I bought valvoline durablend gear oil this is Gl5 & GL4 gear rated and also states on the bottle that it is safe for all GL4 manual transmissions applications... meaning it does not eat yellow metals. I spoke directly to valvoline and the guy told me that if the bottle says that then it is safe for brass gears. But he also told me something I had heard the exact oppostie of. I had heard that most of todays gear oils rated GL5 have inactive sulfurs as opposed to older gear oils that have active sulfur(active sulfur eats yellow metals). But he told me that that process of making inactive sulfur is very expensive and that valvoline has gone back to the old way which now has active sulfur back in it's GL5 rated gear oils. But my bottle I bought at autozone is safe for yellow metals if rated for all GL4 applications. 

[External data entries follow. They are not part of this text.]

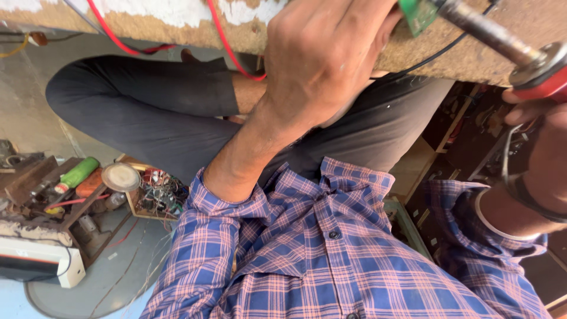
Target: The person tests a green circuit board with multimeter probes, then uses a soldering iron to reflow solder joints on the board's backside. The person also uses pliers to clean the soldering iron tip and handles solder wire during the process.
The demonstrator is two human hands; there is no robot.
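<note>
My left hand is raised at the top centre, fingers closed on a small green circuit board of which only a corner shows past the knuckles. My right hand at the right edge grips the red handle of a soldering iron. Its metal shaft slants up and left, and its tip meets the board at the frame's top edge. Both hands are at the edge of a rough wooden worktop. Below them are my blue and pink checked shirt and dark trousers.
Red wires and a black cable hang over the worktop edge. On the floor at left stands a wooden crate holding a green bottle, a round metal lid and a tangle of small parts. A white appliance lies nearby.
</note>
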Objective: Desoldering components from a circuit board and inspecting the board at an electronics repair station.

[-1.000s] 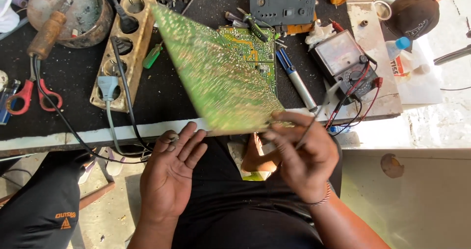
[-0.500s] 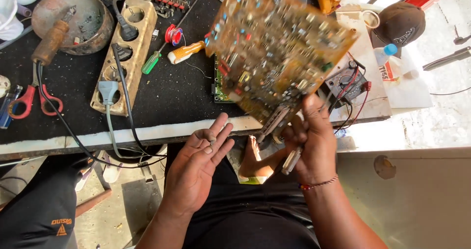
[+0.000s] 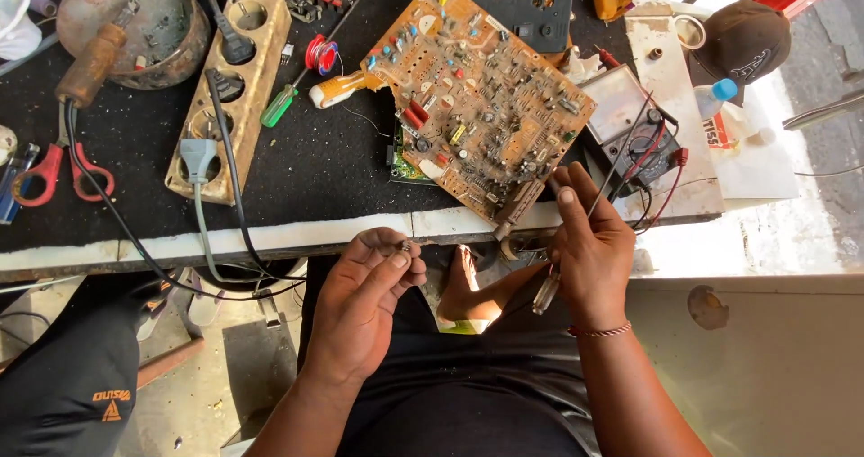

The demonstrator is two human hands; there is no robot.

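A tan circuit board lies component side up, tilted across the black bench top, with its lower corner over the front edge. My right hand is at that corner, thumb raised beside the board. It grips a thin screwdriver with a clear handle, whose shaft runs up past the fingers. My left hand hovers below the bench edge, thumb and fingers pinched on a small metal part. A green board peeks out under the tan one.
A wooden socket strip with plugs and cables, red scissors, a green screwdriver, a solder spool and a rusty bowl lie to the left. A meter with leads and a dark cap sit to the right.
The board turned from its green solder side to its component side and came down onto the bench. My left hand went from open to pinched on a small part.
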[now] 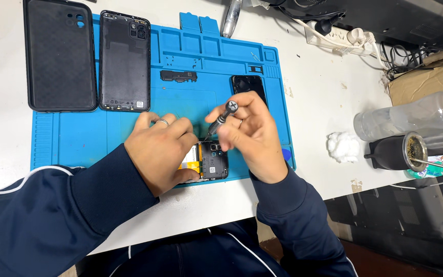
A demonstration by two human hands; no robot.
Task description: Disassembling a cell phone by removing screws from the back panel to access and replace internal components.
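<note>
An opened phone [212, 163] with its yellow battery and dark circuit board exposed lies on the blue work mat [180, 66], near the mat's front edge. My left hand [160, 149], a ring on one finger, lies over the phone's left part and holds it down. My right hand [252, 136] grips a small black screwdriver [220, 119], tilted, its tip down at the phone's upper edge. Most of the phone's left side is hidden under my left hand.
A black phone case [60, 54] and a dark back cover [125, 61] lie at the mat's far left. A small black part [178, 76] and a dark glass piece [247, 83] rest on the mat. At right are a cotton wad [342, 146], plastic bottle [416, 118], black cup [398, 152], power strip [334, 35].
</note>
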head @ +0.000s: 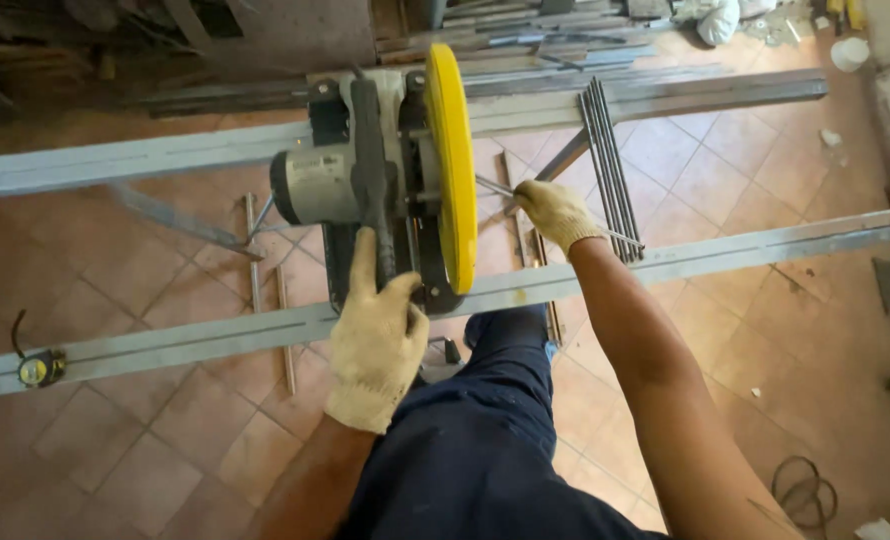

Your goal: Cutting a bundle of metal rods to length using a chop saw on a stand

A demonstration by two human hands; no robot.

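Observation:
A chop saw (365, 180) with a yellow blade guard (452, 160) and a grey motor rests across two long metal rails (725, 255). My left hand (375, 335), in a cream work glove, grips the saw's dark handle (370, 150). My right hand (555, 213), also gloved, holds a thin steel rod (620, 237) that runs under the blade from the right. A bundle of several thin rods (605, 150) lies across the rails just right of my right hand.
A tape measure (37, 368) sits on the near rail at the left. Short rods (285, 330) lie on the terracotta tile floor (145, 460) under the rails. Metal stock is piled at the back (545, 30). A wire coil (803, 490) lies at lower right.

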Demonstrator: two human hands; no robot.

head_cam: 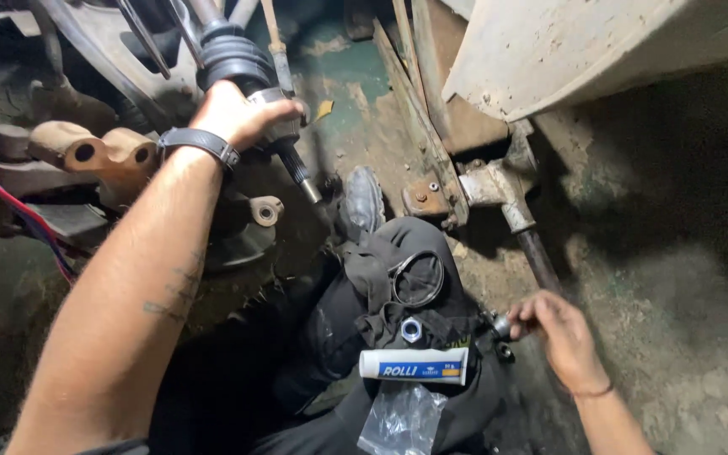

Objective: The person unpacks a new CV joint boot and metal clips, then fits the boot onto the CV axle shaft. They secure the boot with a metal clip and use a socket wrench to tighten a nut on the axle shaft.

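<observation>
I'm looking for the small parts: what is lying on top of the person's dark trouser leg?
On the trouser leg lie a white-and-blue tube, a metal nut, a clamp ring and a clear plastic bag. Anything beneath the tube or bag is covered.

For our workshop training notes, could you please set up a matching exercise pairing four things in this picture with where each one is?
Things:
1. drive shaft
2. white and blue tube
3. metal nut
4. clear plastic bag

Places:
A. lying across the lap, below the nut
B. gripped by the left hand near its ribbed rubber boot
C. at the bottom edge, just below the tube
D. resting on the dark trousers, just above the tube

Pairs: 1-B, 2-A, 3-D, 4-C
</observation>
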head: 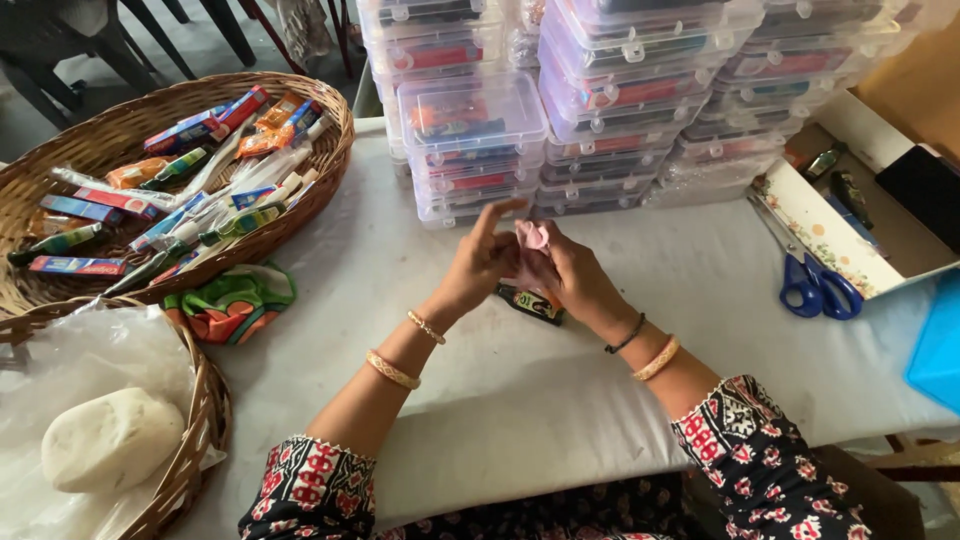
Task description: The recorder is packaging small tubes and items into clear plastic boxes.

Lesson being even if you are told 80w90 gear oil is safe for yellow metals make sure if it has a Gl5 rating it either states on that bottle Safe for yellow metals or safe for all GL4 applications and any manual transmission requiring GL4.

Preferably it says API GL4-GL5 rated not just GL5 by itself. I would make sure it says safe for yellow metals on it as well. 

I believe mine had grease in it originally but I am running straight gear oil in my new auger gearbox and seems and sounds fine. Manual states Gear oil but had grease in it when it was opened up. New one straight gear oil only. Knock on wood.


----------



## Ariensman

I'm using royal purple syncromax in the Ariens gearbox because it's made for manual tranmissions with brass syncros, 100% synth flow ( think cold gearbox ) & I already have a jug from my 57 chevy's T-10 4-speed rebuild I did myself.


----------



## randy1149

Gl-4 and Gl-5 with safe for yellow metals works fine in most auger gears. It's easier and less messy if you need to replace it in the gear housing. If you don't have a drain loosen up the clam shells, let the oil drain out, re tighten the shells and add 3-4 oz. of oil to leave the brass gear in a bath of 75w-80 gear oil. If it leaks a little don't worry about it. I don't like grease as it doesn't have the the same fluid autonomous portability as oil. IMHO too much is made on the exotic lubricate requirements.


----------



## Kiss4aFrog

:welcome: to the forum Randy


----------



## VickK

*auger worm gear lubricant*

The Walmart Super Tech 75/90 full synthetic says protects copper and bronze bushings. I have been using it for decades with no ill effects. Vick K. Catskill Mountains NY.


----------



## UNDERTAKER

*You can use white lithium grease in there also.*


----------



## Mike C.

Valvoline full synthetic 75w-90 in my Allis/Simplicity Sno-Pro 828.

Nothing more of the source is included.